A Procuradoria-Geral da República (PGR) manifestou-se a favor do envio do inquérito que investiga Fábio Luís Lula da Silva, o Lulinha, para a primeira instância da Justiça Federal. Em parecer sob sigilo encaminhado ao Supremo Tribunal Federal (STF), o procurador-geral Paulo Gonet sustentou que a investigação sobre o filho do presidente da República não envolve autoridades com foro por prerrogativa de função que justifiquem a permanência dos autos no tribunal.
O caso está sob análise do ministro André Mendonça, relator de dois dos três inquéritos abertos na Corte para apurar suspeitas de tráfico de influência e lobby no governo federal. A decisão de declinar da competência cabe agora ao magistrado.
As apurações da Polícia Federal (PF) miram a relação de Fábio Luís com a empresária Roberta Luchsinger. Segundo os investigadores, ambos seriam sócios do empresário Antônio Carlos Camilo Antunes, conhecido como Careca do INSS, em projetos de negócios, incluindo a tentativa de venda de uma proposta de canabidiol ao Ministério da Saúde com previsão de 20% de remuneração. Entre 2023 e 2024, Luchsinger realizou ao menos 40 visitas a ministérios e à Presidência — contudo, apenas uma figurou em agendas públicas oficiais.
Diálogos obtidos pela PF indicam que a empresária utilizava o nome do filho do presidente para abrir portas na administração pública.. O negócio com a pasta da Saúde não foi concluído.
As conversas gravadas também citam pagamentos que somam R$ 249 mil e compra de joias para o ex-chefe de gabinete de Lula, Marco Aurélio Ribeiro, que declarou ter devolvido os valores após o início das apurações. Em outro trecho, a empresária menciona o advogado Otto Medeiros como “sócio do Cassio“, em referência ao ministro Kassio Nunes Marques, do STF.

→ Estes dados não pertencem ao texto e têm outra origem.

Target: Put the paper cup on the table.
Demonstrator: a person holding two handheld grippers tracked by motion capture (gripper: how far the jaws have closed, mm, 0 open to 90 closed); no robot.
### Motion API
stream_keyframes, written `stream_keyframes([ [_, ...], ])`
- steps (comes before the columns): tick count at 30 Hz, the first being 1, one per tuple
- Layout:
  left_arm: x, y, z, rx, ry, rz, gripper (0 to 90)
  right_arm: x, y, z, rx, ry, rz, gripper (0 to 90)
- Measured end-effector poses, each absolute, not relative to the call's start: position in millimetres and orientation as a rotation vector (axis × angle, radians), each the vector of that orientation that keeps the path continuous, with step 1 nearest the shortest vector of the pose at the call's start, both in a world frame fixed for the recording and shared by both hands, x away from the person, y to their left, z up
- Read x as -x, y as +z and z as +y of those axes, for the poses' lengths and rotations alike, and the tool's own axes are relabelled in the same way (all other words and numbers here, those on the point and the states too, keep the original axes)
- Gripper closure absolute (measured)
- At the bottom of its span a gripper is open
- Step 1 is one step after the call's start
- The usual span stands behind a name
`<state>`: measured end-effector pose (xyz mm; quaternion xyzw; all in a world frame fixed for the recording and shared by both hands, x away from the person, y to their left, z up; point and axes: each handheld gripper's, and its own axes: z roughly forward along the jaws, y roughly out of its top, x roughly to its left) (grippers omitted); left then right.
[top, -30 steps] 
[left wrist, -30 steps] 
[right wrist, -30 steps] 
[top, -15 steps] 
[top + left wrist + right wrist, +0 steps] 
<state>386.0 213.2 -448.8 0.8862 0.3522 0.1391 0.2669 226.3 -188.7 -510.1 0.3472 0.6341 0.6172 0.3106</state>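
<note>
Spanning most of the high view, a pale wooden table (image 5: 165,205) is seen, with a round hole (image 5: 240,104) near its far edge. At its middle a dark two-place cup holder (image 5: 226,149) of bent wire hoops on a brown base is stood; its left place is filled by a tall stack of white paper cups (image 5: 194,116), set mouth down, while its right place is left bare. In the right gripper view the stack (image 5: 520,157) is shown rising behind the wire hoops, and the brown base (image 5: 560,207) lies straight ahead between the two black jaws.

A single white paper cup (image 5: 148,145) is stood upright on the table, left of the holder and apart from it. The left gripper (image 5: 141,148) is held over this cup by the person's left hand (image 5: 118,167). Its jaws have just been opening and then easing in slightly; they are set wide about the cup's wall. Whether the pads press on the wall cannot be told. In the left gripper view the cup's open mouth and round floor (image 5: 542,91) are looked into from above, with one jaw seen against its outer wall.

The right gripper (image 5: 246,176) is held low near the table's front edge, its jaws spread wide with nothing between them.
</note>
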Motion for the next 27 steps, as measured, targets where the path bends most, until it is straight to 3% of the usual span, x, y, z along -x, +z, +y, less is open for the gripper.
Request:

Em nota, o ministro informou que “não é e nunca foi sócio do senhor Otto Medeiros em qualquer empreendimento“, destacando que “os dois mantêm uma relação de amizade, porém o ministro se declara impedido nos processos em que o advogado atua no STF.“
Defesas rejeitam irregularidades
As defesas de Fábio Luís Lula da Silva e de Roberta Luchsinger negam qualquer ilegalidade nas condutas investigadas.
Em publicação nas redes sociais, Luchsinger declarou que “não tem sido fácil viver sob ataques diários. Ver meu nome e também pessoas queridas sendo atingidas por acusações, julgamentos e narrativas que desconsideram os facts é profundamente doloroso“.
A empresária sustentou ainda que “criminalizar relações de amizade é algo que afronta os princípios mais elementares do Estado Democrático de Direito. Nenhuma democracia se fortalece quando vínculos pessoais passam a ser tratados como motivo para suspeitas ou narrativas que desconsideram os fatos“.